Based in Paris but active throughout France, Mist is a collective of women who have been victims of pimping or trafficking for sexual exploitation, and who are mobilized to promote the identification of other victims, their protection, and then their inclusion, in a process that enables them to make the most of their experience by helping other victims.

This virtuous dynamic is based on a unique social intervention methodology developed for victims of sexual exploitation. It aims to create spaces where victims can talk about themselves within an evolving framework, empower themselves by taking part in the association’s actions and governance, and work towards delivering recommendations, improving access to rights for victims, and combating trivialization of violence, power relationship or domination within peer groups.

Created in January 2020 by a multi-disciplinary team of professionals already having an extensive experience in the fight against human trafficking, Mist is the first association of trafficked women in France: half the executive board is made of women who were trafficked when they were minors.

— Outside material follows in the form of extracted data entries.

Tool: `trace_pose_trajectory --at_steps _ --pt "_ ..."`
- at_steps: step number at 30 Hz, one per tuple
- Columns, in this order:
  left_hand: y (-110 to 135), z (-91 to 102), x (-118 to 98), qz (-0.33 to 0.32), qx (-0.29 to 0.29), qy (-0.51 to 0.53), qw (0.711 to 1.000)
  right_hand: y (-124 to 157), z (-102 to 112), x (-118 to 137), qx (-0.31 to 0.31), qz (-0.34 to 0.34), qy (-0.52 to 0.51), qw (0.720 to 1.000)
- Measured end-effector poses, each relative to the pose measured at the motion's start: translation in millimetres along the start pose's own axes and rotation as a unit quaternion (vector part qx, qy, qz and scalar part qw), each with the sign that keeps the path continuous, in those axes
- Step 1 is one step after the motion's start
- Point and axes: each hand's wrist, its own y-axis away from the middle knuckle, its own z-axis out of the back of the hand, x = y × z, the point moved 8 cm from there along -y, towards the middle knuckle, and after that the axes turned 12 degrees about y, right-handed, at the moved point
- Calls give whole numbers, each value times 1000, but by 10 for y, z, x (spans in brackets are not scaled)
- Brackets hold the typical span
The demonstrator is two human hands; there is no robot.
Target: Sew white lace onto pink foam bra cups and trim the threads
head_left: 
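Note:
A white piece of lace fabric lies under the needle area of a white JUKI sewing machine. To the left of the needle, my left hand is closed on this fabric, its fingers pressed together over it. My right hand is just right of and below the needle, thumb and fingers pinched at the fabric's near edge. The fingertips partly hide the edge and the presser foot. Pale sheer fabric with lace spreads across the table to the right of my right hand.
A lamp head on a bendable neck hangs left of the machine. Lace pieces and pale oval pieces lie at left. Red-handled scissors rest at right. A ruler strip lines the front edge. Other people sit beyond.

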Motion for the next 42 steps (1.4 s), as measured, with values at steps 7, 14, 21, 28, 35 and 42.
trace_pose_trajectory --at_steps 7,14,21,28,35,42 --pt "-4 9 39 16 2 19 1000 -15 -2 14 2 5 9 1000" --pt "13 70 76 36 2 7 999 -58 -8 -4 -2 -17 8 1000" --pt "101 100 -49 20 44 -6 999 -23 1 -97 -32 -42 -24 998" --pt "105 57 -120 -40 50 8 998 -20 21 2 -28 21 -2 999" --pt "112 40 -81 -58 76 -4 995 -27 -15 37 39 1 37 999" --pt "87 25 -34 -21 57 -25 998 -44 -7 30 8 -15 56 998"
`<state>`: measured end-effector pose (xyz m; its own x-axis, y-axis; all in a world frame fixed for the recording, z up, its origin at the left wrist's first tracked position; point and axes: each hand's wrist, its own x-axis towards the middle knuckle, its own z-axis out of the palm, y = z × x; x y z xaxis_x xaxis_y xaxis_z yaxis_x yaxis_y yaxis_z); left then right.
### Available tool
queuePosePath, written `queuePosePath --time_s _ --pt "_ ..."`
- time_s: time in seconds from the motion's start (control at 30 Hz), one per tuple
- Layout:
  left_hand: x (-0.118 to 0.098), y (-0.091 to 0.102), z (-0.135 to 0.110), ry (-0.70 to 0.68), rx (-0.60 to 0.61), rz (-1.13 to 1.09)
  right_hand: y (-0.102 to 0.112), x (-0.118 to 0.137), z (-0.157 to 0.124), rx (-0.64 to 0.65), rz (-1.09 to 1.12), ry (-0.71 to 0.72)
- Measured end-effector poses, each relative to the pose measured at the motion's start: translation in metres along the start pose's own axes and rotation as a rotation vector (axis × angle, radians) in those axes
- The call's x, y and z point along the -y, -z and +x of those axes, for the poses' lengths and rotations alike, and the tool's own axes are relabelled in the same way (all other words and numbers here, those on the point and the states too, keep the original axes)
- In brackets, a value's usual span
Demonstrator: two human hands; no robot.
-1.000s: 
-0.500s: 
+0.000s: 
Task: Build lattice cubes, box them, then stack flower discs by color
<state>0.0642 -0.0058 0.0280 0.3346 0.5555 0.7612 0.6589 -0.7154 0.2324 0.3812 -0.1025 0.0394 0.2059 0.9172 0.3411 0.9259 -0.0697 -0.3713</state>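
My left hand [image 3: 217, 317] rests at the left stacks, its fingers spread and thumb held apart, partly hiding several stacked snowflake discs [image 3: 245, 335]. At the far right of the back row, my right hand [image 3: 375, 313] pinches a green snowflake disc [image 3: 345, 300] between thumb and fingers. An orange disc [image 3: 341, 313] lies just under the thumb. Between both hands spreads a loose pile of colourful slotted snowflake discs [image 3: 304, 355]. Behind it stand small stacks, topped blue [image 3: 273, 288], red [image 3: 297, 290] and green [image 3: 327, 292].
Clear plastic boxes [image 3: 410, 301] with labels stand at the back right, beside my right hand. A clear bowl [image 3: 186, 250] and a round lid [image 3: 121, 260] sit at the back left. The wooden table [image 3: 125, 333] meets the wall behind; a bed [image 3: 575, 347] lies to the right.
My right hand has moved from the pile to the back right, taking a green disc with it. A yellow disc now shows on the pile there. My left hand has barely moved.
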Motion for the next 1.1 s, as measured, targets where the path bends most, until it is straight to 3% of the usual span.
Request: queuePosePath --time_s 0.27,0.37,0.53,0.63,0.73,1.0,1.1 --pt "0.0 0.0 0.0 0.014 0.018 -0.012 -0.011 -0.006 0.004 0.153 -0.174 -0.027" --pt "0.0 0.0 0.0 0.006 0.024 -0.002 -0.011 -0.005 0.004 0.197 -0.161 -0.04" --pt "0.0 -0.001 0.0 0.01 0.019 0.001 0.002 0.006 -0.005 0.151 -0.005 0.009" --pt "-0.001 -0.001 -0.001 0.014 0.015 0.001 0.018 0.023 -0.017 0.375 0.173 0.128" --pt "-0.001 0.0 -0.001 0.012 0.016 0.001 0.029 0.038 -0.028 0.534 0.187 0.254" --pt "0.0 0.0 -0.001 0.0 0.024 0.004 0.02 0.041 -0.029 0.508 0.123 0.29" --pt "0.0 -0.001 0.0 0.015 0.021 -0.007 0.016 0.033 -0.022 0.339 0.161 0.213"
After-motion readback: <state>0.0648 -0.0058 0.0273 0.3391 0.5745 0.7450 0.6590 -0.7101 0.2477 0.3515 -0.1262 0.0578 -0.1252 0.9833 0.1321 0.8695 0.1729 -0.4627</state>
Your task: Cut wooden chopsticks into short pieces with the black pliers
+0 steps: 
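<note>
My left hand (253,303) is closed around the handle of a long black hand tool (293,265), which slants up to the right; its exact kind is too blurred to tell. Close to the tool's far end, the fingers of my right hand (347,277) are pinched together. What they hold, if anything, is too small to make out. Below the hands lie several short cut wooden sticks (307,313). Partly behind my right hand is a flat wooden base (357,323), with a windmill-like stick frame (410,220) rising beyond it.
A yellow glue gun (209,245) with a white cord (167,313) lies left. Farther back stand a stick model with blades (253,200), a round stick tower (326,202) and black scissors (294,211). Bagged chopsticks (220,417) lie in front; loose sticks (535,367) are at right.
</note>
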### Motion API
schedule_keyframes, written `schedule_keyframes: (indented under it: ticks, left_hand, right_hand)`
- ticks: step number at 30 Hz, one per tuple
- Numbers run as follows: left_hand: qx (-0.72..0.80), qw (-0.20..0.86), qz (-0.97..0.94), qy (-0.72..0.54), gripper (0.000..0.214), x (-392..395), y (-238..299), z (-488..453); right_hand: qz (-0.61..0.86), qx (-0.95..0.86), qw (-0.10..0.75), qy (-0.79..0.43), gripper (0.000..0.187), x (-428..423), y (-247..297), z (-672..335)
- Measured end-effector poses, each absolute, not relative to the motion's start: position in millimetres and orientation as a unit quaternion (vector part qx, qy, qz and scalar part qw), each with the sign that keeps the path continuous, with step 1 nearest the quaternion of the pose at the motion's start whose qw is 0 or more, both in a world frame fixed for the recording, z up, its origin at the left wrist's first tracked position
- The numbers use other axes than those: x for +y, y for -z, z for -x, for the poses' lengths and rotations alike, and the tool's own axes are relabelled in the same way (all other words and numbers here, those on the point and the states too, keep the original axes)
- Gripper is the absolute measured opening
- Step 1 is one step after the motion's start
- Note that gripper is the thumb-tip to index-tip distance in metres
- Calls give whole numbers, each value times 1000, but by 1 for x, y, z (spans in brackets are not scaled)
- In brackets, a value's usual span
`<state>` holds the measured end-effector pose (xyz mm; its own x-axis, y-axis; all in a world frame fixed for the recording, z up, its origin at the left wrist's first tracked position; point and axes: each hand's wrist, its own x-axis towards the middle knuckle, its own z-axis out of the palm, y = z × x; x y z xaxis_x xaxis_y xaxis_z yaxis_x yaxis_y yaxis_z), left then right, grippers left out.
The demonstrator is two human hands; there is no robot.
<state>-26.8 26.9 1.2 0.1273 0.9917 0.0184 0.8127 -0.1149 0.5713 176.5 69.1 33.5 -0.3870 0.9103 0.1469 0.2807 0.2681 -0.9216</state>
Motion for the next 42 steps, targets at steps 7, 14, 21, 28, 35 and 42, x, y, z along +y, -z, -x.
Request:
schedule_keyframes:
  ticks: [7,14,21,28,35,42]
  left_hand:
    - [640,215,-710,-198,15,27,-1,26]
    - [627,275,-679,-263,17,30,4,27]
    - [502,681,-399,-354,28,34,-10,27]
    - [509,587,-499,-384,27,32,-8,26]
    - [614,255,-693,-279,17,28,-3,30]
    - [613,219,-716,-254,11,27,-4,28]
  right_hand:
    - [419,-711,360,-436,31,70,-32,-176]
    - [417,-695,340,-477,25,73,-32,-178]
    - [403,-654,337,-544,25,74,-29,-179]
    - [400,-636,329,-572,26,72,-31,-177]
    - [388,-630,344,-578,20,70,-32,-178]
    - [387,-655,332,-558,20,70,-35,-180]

In its first year of existence, a group of Mist members, acting as civil parties, won the biggest conviction ever handed down in France for human trafficking offences. Then, Mist signed a partnership with the Paris Bar to set up an unprecedented outreach programme in a Parisian prostitution area, involving Nigerian peer mediators and volunteer lawyers from the Bus Paris Solidarité.

Mist is a resource centre for the victims, and also for the professionals who meet and support them.

Mist is registered on the list of legal guardians with the Paris Court of Appeal, and thus supports minor victims before the courts.

The association is France’s leading referral service for Ac.Sé national programme, which enables unsafe victims to be moved from Paris regions to shelters in other parts of France (decree no. 2007-1352 of September 13, 2007 on the admission, protection, reception and accommodation of foreign victims of human trafficking).

The association is a member of several national working groups on trafficking, coordinated by the Interministerial Mission for the Protection of Women against Violence and the Fight against Human Trafficking (MIPROF).

Mist is a member of the Global Alliance Against Traffic in Women (GAATW), La Strada International (LSI) and Beyond Borders network.

VOICEOVER More than their stories

Survivor engagement occurs when survivors participate in activities beyond the receiving of care.
Having lived experience of human trafficking, they possess invaluable insight into how these violations manifest and impact individuals and communities.
However, too often, survivors are asked to share their stories, but then are excluded from conversations and decisions about policies and services.
As a result, anti-trafficking initiatives are being formulated without the input of those who will be affected directly.

The VoiceOver project will invest in the training and leadership of trafficking survivors to reframe structures of power and authority.

About us

The purpose of the association is:

  • To combat human trafficking for sexual exploitation and to provide assistance to victims, as part of a participatory community health initiative
  • To detect, identify, shelter and assist victims of human trafficking for sexual exploitation and pimping, both adults and minors, regardless of gender
  • To develop all social, legal and administrative actions related to its purpose
  • To implement a participatory methodology of community health and peer mediation, in order to determine the objectives and conduct of actions, their evaluation and the communication of results, within a framework of shared knowledge and power
  • To promote the rights of victims of human trafficking, particularly in terms of health, protection and social inclusion, and the fight against racism and all forms of discrimination and exclusion
  • To promote the health of victims of human trafficking, by encouraging participation in collective action and developing dynamics of change and transformation of norms within the group
  • To promote autonomy – and economic independence in particular – of victims of human trafficking, by encouraging education, training and access to the job market
  • To help in any way possible those who wish to leave prostitution
  • To provide assistance to victims, and if necessary to take civil action before national and European courts – To sign conventions or agreements with associations or institutions pursuing the same goals

 

Our team

Mist promotes participative social action.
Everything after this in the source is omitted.